I even have dog-owner guilt - I love my dog so, so much. But I feel like I neglect him because I barely have time to take care of myself these days. He has not had a bath since before Coen was born, or even a brush or a nail trim. His nails are so long, but it's so cold to go outside and trim them. In the summer, I wash him outside with the hose. But in the winter I take him to get groomed - because I refuse to bathe him in the bathtub and then clean it all out, plus the dog smell never quite goes away. Taking him to get groomed is a big ordeal with two little kids, especially when one is a baby who nurses every 3-4 hours. I have to plan my trips out, because I don't like giving him bottles on weekends or nights - more work for me because then I have to pump and wash it all.
I even have a bit of daughter guilt, because we cancelled on dinner at the last minute. And because I feel like my parents are constantly helping me out and what do I do for them? I feel like I just take and take and rarely give back, but I don't have much left to give at the end of a work week.
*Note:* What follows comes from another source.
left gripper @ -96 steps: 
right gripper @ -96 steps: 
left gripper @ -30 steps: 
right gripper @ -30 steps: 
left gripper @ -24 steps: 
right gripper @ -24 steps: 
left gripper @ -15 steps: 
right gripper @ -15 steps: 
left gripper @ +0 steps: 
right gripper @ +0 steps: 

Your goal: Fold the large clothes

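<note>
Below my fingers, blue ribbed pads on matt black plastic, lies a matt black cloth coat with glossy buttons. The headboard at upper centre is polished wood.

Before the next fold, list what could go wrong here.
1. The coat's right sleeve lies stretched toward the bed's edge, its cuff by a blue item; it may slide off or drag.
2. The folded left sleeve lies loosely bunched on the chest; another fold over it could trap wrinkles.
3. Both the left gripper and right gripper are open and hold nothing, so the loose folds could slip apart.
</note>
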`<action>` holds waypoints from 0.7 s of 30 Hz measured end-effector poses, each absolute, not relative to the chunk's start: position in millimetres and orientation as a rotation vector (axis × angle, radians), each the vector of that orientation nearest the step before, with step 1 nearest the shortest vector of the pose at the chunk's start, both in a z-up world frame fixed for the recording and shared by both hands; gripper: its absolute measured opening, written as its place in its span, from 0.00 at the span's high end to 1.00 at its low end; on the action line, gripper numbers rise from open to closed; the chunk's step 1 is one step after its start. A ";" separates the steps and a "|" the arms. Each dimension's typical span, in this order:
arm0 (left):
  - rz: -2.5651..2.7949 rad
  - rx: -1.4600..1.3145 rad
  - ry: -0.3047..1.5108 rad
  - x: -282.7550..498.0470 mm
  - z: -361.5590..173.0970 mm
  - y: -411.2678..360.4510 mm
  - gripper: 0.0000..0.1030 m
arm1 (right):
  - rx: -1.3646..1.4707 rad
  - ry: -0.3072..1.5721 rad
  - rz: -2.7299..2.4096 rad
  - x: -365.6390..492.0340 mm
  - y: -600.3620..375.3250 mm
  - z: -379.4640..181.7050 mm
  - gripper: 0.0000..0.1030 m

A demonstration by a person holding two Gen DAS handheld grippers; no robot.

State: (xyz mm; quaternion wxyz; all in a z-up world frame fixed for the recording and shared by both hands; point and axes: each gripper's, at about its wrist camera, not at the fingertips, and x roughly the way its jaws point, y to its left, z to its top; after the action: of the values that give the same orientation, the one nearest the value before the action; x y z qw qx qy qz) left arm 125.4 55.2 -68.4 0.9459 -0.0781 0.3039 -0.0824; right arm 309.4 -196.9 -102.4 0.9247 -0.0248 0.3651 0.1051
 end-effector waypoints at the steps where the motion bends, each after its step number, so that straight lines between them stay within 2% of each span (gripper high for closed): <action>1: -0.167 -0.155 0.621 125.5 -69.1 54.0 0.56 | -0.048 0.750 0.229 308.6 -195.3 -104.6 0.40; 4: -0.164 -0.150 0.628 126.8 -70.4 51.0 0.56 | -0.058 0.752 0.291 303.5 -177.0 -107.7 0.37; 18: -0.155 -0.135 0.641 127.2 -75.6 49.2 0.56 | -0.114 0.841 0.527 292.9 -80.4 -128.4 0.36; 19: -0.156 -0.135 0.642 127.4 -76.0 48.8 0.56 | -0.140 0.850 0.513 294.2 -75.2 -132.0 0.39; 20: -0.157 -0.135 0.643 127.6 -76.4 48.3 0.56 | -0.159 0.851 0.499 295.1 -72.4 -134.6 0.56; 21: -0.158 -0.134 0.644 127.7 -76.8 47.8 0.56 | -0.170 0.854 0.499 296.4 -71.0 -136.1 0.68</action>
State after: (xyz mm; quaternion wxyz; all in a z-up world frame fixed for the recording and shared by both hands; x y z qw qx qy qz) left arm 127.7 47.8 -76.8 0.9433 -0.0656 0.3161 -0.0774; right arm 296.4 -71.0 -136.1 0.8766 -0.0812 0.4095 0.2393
I can't even imagine what it would be like if we didn't have them around to help us though.
So yes, the guilt is eating me alive today. It feels a little better now that I got it out, and now that both kids are in bed, the laundry is done, the house is vacuumed, and lunches are packed for tomorrow. Let's just hope I get all 50 some of my progress reports written on clerical day tomorrow..........
1 comments:
Dearest, I remember those days. My children are 9 and 5 now. The first year after my youngest (son) was born are such a blur. I felt so out of control and exhausted and always guilty...so very guilty Your entry today could have been mine in those days! Be kind to yourself, you are doing your best. I finally accepted there just were not enough hours in the day to do everything. Each day I did my best. Guess what? It was more than enough. Your best is also more than enough. And it will get easier. Praying for you to have peace.